Camille Grant ’18 & Charles West ’18
SBA Diversity Co-Chairs
The theme we chose for Diversity Week 2017 was “United in Diversity.” This past year has seen a lot of divisiveness and societal tension; so we sought to provide programming that underscored the law school’s inclusivity throughout the week. We also invited students to sign the Diversity Pledge, which included a charge to take steps in making the University community a welcoming
place for all.
The beginning of Diversity Week coincided with President’s Day, so it was fitting that we host a panel on “The Legacy of Thomas Jefferson.” The panel was moderated by Professor Kim Forde-Mazrui and included Professors Noelle Hurd, Claudrena Harold, Kirt von Daacke, and Christa Diershiede. Each of the panelists brought a particular and potent view on how the University should honor Thomas Jefferson’s contributions while also confronting his problematic history as a slaveholder. The clear theme of the evening: in seeking to uncover the complete history of Jefferson and the University, we should also seek to uncover the untold stories of the slaves and early trailblazers of our community of learning. There are many examples of fine citizen leaders who have ties to this University, and honoring them as we honor Jefferson could be the start of coming to terms with our complicated history.
On Tuesday, we hosted a “Diversity in the Legal Profession” panel with representatives from the public and private sector. The panel included Jamar Walker (UVa Law Alum), Assistant US Attorney for the Eastern District of Virginia, and Reba Medoza (UVa Law Alum), Williams Mullen and H. Bola George, Paul, Weiss. The panelists discussed ways in which law students could market themselves as diverse candidates and ways in which the legal profession is benefiting from diverse perspectives.
For the second year in a row, we hosted “Unpacking Privilege; an Experience-Based Dialogue on Diversity.” We had eight of our law school colleagues speak about their respective privileged perspectives that they bring to the law school community. The topics ranged from being of mixed heritage/race; being a black woman experiencing microaggressions among her law school peers; how disabilities are not always visual; the complexities of mental illness; and the experience of a Muslim refugee living in America. After the student speakers, we launched into discussion groups where the participants unpacked their own privilege and shared action-oriented steps to use that privilege to empower others and to create a more inclusive environment at the law school.
We closed out Diversity Week with our first annual Diversity Festival in Spies Garden on Thursday.
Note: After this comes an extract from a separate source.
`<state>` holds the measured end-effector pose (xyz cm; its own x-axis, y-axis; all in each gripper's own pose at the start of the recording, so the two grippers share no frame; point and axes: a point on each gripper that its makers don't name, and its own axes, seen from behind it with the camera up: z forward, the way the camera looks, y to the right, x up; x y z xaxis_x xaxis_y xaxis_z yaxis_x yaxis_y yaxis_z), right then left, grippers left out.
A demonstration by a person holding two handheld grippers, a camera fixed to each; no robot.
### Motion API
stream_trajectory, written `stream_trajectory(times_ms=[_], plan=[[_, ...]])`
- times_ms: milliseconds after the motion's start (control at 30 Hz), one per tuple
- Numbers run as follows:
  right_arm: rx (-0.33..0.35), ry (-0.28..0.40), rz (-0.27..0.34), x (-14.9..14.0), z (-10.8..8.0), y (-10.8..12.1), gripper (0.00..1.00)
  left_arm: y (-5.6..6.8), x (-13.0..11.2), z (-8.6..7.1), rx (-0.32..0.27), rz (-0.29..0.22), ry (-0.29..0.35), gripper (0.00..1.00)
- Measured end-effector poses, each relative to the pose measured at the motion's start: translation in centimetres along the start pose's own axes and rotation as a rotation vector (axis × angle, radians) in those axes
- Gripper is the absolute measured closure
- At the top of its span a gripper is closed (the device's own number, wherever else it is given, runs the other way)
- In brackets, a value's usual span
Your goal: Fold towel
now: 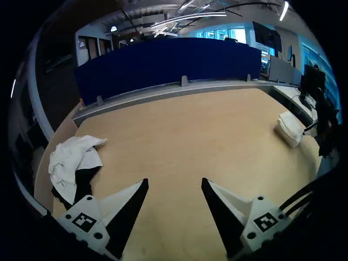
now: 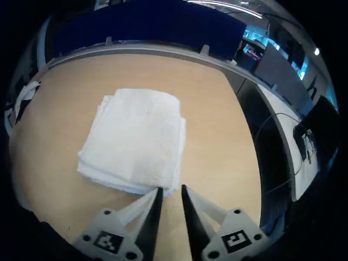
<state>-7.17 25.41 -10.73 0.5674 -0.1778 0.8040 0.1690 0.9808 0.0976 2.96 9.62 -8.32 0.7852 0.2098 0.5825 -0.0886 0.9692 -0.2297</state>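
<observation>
A neatly folded white towel stack (image 2: 135, 139) lies on the wooden table (image 2: 209, 130), right in front of my right gripper (image 2: 170, 188). Its fingers stand only a narrow gap apart, with bare table between them, and the left fingertip (image 2: 157, 191) is at the stack's near corner. In the left gripper view the same folded stack (image 1: 289, 126) sits far off at the table's right edge. My left gripper (image 1: 174, 182) is wide open over bare table (image 1: 182, 130), holding nothing. A crumpled white towel (image 1: 71, 158) lies to its left near the table's edge.
A dark cloth (image 1: 85, 180) lies partly under the crumpled towel. A blue partition (image 1: 174, 61) runs along the table's far side. Beyond the right edge are a cable (image 2: 278, 130) and dark desk equipment (image 1: 313, 82). The crumpled pile (image 2: 24, 95) is at the far left.
</observation>
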Motion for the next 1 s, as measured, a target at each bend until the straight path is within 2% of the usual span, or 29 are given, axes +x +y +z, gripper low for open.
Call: stream_trajectory(times_ms=[33,67,233,333,700,900,1000], plan=[[-0.001,0.002,0.000,0.0,-0.1,0.0,0.36,0.0,0.0,0.0,-0.001,0.000,0.001,0.10],[-0.001,0.004,0.000,0.0,-0.3,0.1,0.28,0.1,0.1,0.0,-0.001,0.000,0.001,0.10],[-0.007,0.010,-0.001,0.0,-0.7,0.2,0.13,0.2,0.1,0.1,-0.003,0.001,0.003,0.10],[-0.007,0.019,0.003,0.2,-0.9,0.2,0.00,0.3,0.1,0.1,-0.005,-0.001,0.004,0.10],[-0.006,0.065,0.039,1.5,-1.4,-0.2,0.00,0.0,0.4,0.0,-0.005,-0.008,0.014,0.10],[-0.015,0.143,0.075,3.9,-2.1,-0.4,0.00,-0.2,0.7,-0.1,-0.003,-0.018,0.024,0.10],[-0.017,0.218,0.104,5.9,-2.9,-0.5,0.00,-0.2,0.9,-0.1,-0.004,-0.025,0.030,0.10]])
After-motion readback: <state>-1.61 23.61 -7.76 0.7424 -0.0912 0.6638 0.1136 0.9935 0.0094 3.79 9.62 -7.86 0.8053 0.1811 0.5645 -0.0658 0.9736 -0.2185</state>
Over eleven student groups showcased their groups’ culture and/or identities. We also had great representation from the LLM students who showcased their Iranian, Brazilian, Japanese, Chinese, and Korean cultures. The visual display of the various cultures at the University in one setting was truly a special experience for the attendees as well as the student groups who participated in the event.
While Diversity Week is only one week, we hope that the messages from our events continue throughout the year and beyond… Empowering, Educating, Respecting & Celebrating the DIVERSE & INCLUSIVE Lawyers of the Future.